The lines below that include "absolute" are to be found and copied.

Data section ▸
──────────

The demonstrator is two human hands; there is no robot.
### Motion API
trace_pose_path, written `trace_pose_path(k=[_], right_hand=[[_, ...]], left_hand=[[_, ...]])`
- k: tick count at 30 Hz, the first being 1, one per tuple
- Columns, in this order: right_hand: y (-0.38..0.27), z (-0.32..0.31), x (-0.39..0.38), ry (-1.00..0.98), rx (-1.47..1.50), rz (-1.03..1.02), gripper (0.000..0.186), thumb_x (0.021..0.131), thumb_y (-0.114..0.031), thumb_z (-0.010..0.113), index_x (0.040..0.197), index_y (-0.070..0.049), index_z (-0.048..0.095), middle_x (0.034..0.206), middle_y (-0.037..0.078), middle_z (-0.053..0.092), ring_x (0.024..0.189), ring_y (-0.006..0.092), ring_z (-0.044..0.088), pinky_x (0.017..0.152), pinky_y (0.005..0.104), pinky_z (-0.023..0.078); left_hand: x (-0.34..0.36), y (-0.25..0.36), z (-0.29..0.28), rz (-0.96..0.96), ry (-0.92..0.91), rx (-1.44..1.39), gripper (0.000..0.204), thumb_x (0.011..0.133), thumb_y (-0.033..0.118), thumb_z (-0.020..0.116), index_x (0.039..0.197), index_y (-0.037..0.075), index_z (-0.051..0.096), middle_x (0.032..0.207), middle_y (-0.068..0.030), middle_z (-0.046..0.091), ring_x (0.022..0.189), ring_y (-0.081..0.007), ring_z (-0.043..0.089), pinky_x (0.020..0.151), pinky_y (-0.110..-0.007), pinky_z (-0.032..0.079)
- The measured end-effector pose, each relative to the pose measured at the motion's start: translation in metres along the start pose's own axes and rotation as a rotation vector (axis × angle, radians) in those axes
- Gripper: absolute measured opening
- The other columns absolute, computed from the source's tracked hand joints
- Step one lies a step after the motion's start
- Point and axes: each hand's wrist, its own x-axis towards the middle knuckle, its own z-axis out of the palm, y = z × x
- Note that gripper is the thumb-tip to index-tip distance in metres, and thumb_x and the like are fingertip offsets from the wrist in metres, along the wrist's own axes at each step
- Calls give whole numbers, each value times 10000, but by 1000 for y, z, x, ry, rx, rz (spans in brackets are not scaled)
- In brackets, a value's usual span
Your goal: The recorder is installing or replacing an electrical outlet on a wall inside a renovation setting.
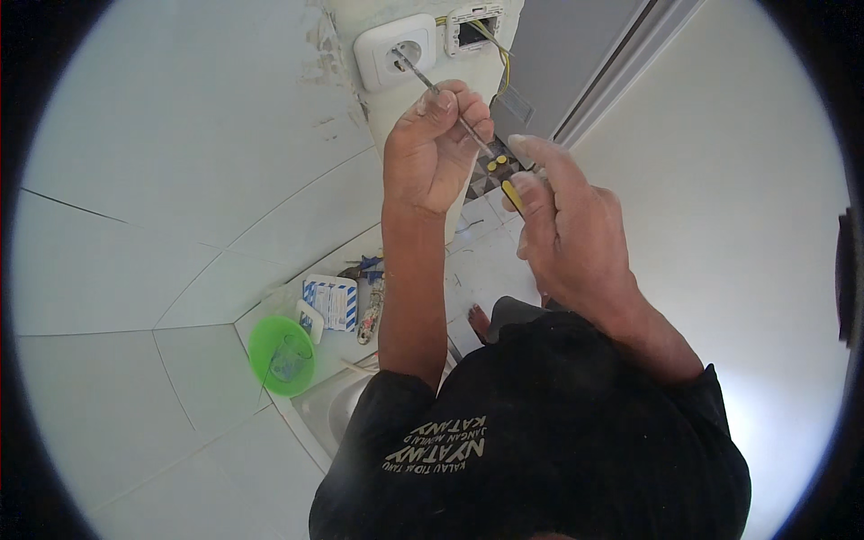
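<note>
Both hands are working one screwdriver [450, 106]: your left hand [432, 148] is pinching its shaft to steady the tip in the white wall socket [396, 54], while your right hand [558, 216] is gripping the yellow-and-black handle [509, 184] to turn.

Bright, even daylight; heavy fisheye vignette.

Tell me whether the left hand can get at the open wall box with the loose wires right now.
Probably yes. The left hand sits just below the open wall box, with nothing between them, but its fingers are pinched on the screwdriver shaft set in the white socket, so it must let go first.
</note>
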Motion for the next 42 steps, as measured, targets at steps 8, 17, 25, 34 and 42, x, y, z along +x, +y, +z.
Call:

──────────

Result of this task ▸
- Gripper: absolute measured opening
- The other columns absolute, computed from the source's tracked hand joints

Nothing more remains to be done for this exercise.